### To do
The first line of the data below and every line after it, through the one with "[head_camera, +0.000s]", must be transcribed without change.

### Stored data
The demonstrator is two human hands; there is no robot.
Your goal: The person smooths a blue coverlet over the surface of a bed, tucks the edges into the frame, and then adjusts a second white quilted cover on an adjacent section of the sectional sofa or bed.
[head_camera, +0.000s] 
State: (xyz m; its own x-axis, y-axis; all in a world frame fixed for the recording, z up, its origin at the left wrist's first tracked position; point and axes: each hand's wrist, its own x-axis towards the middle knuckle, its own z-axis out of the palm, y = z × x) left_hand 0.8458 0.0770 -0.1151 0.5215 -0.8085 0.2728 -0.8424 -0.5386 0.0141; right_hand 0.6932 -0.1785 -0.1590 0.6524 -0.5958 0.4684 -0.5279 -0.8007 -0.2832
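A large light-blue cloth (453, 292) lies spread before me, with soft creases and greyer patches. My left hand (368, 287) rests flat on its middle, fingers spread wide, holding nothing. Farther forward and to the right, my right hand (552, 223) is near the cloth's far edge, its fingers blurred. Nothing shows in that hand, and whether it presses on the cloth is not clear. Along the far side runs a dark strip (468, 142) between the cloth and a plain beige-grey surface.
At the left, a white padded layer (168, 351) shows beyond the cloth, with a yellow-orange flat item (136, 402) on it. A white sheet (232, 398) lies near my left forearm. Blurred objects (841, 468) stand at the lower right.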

### Task answer
The demonstrator is two human hands; there is no robot.
Your goal: The person smooths a blue coverlet over the surface of a bed, tucks the edges into the frame, and then adjusts a second white quilted cover on an adjacent section of the sectional sofa or bed.
[head_camera, +0.000s] 

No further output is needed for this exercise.